### Required work
Everything in the records except the pictures needs to be printed again exactly.

### Material shown
•••
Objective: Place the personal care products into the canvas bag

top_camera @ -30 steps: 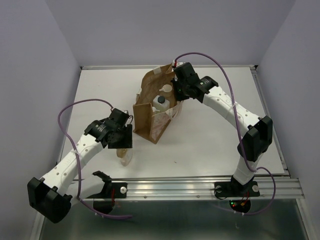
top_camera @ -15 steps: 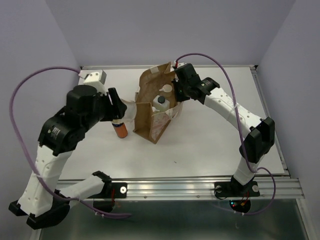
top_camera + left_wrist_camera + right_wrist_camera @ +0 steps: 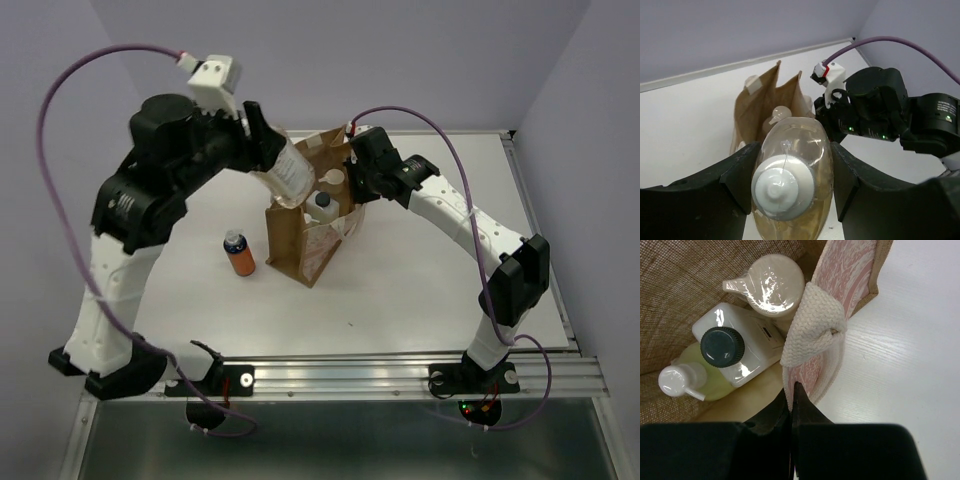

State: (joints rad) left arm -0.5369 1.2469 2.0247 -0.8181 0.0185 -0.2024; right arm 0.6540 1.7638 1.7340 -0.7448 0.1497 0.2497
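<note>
The left end effector [image 3: 792,175] is clamped on the amber bottle [image 3: 792,170], white cap toward the wrist camera, held in the air over the near-left rim of the canvas bag [image 3: 300,245]. The right end effector [image 3: 791,402] is pinched together on the bag's printed wall. Inside stand the beige bottle [image 3: 775,277], the black-capped white bottle [image 3: 735,347] and the yellow-green bottle [image 3: 690,380]. The orange bottle [image 3: 239,253] stands on the white tabletop [image 3: 420,290], just left of the bag, between pale lilac walls. Half a second ago the left arm was lower, beside the orange bottle; it has since risen to the bag's mouth
</note>
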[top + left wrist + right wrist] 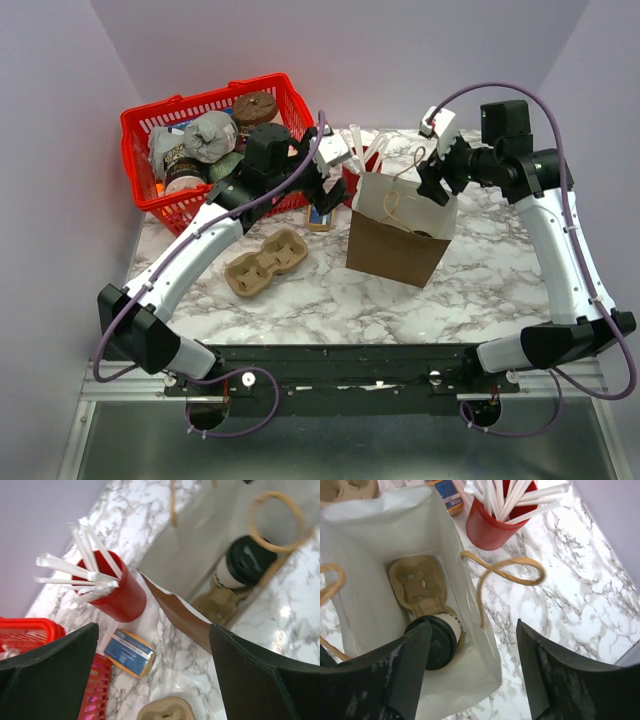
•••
### Result
Objective: Place the personal care products into the canvas bag

top_camera @ -30 steps: 
top_camera @ -15 steps: 
top_camera + left_wrist_camera + right_wrist_camera @ +0 steps: 

State: (joints rad) left arm -0.5369 1.2469 2.0247 -0.8181 0.0185 -0.2024; right arm 0.6540 1.7638 1.7340 -0.7448 0.1497 0.2497
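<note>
The left end effector [image 3: 792,175] is clamped on the amber bottle [image 3: 792,170], white cap toward the wrist camera, held in the air over the near-left rim of the canvas bag [image 3: 300,245]. The right end effector [image 3: 791,402] is pinched together on the bag's printed wall. Inside stand the beige bottle [image 3: 775,277], the black-capped white bottle [image 3: 735,347] and the yellow-green bottle [image 3: 690,380]. The orange bottle [image 3: 239,253] stands on the white tabletop [image 3: 420,290], just left of the bag, between pale lilac walls. Half a second ago the left arm was lower, beside the orange bottle; it has since risen to the bag's mouth
</note>
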[top + left wrist + right wrist] 

No part of the answer remains open.